# Work instructions:
Wherever a line holds the word "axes", copy that line from the data.

# Data section:
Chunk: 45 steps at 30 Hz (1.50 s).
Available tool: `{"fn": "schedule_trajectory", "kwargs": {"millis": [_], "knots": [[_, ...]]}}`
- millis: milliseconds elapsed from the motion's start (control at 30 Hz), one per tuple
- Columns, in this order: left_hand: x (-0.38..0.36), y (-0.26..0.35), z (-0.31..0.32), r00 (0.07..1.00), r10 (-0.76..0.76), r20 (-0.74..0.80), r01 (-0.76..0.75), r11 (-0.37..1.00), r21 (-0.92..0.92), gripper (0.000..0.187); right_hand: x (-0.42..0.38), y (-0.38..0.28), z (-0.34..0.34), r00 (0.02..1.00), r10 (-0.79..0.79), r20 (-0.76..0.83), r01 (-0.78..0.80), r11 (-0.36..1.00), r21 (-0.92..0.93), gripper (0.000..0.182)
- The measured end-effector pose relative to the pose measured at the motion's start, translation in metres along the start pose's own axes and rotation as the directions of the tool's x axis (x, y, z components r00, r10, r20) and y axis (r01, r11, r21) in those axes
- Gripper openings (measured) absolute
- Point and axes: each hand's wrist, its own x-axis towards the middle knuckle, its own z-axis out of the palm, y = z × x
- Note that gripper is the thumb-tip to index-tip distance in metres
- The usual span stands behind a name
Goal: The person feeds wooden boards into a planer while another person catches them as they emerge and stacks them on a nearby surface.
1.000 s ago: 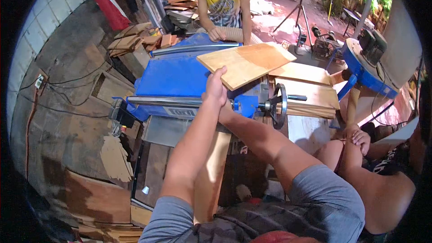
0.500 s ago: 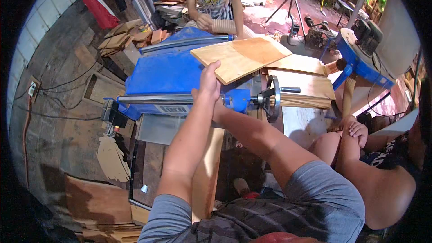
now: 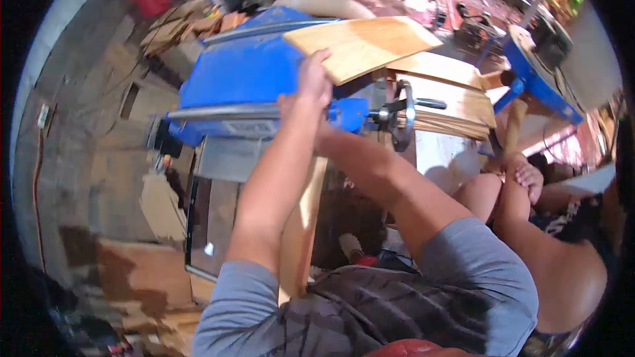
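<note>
My left hand [image 3: 313, 78] is closed on the near left corner of a flat wooden board [image 3: 370, 41], thumb on top. The board is tilted above the blue thickness planer [image 3: 241, 79]. My right forearm crosses behind my left wrist. Of my right hand [image 3: 286, 104], only a few fingertips show beside that wrist, at the planer's front roller bar [image 3: 221, 112]; what they touch is hidden. Below my arms, a long pale plank [image 3: 304, 238] runs from the planer's front toward my body. The planer's handwheel [image 3: 405, 116] is right of my hands.
Stacked boards [image 3: 453, 116] lie right of the planer. A seated person's folded hands [image 3: 526, 177] are close on my right. Another blue machine [image 3: 546, 86] stands beyond. A ribbed hose [image 3: 324, 6] crosses behind the planer. Scrap wood [image 3: 173, 26] is piled back left; a cable [image 3: 38, 192] runs along the floor.
My view has tilted downward, and the scene has shifted up slightly. The board stays in my left hand, now a little farther right over the planer. The person behind the planer is mostly out of view.
</note>
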Motion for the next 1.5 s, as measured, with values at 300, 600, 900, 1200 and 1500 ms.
{"fn": "schedule_trajectory", "kwargs": {"millis": [300, 600, 900, 1200, 1500], "knots": [[0.002, 0.001, 0.039, 0.999, 0.0, -0.044, 0.002, 0.999, 0.036, 0.041, 0.023, -0.011, -0.003, 0.988, 0.1, 0.12, -0.065, 0.96, -0.271, 0.022], [-0.089, 0.024, -0.01, 0.997, 0.05, 0.051, -0.069, 0.853, 0.517, 0.054, 0.022, -0.018, -0.007, 0.952, 0.189, 0.24, -0.083, 0.916, -0.391, 0.036], [-0.483, 0.024, -0.24, 0.812, 0.25, -0.528, 0.543, 0.012, 0.84, 0.068, 0.024, -0.036, -0.026, 0.941, 0.188, 0.283, -0.017, 0.857, -0.515, 0.041], [-0.493, 0.04, -0.263, 0.669, 0.2, -0.716, 0.74, -0.096, 0.665, 0.063, -0.129, -0.061, 0.047, 0.96, -0.261, -0.101, 0.268, 0.961, 0.065, 0.054], [-0.538, 0.118, -0.322, 0.705, 0.204, -0.679, 0.612, 0.309, 0.728, 0.053, -0.284, -0.158, 0.084, 0.852, 0.184, 0.491, -0.512, 0.492, 0.704, 0.07]]}}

# Response area:
- The measured end-effector pose relative to the pose measured at the motion's start, translation in metres along the start pose's own axes and rotation as the directions of the tool's x axis (x, y, z components r00, r10, r20) and y axis (r01, r11, r21) in those axes
- Point and axes: each hand's wrist, its own x-axis towards the middle knuckle, its own z-axis out of the palm, y = z × x

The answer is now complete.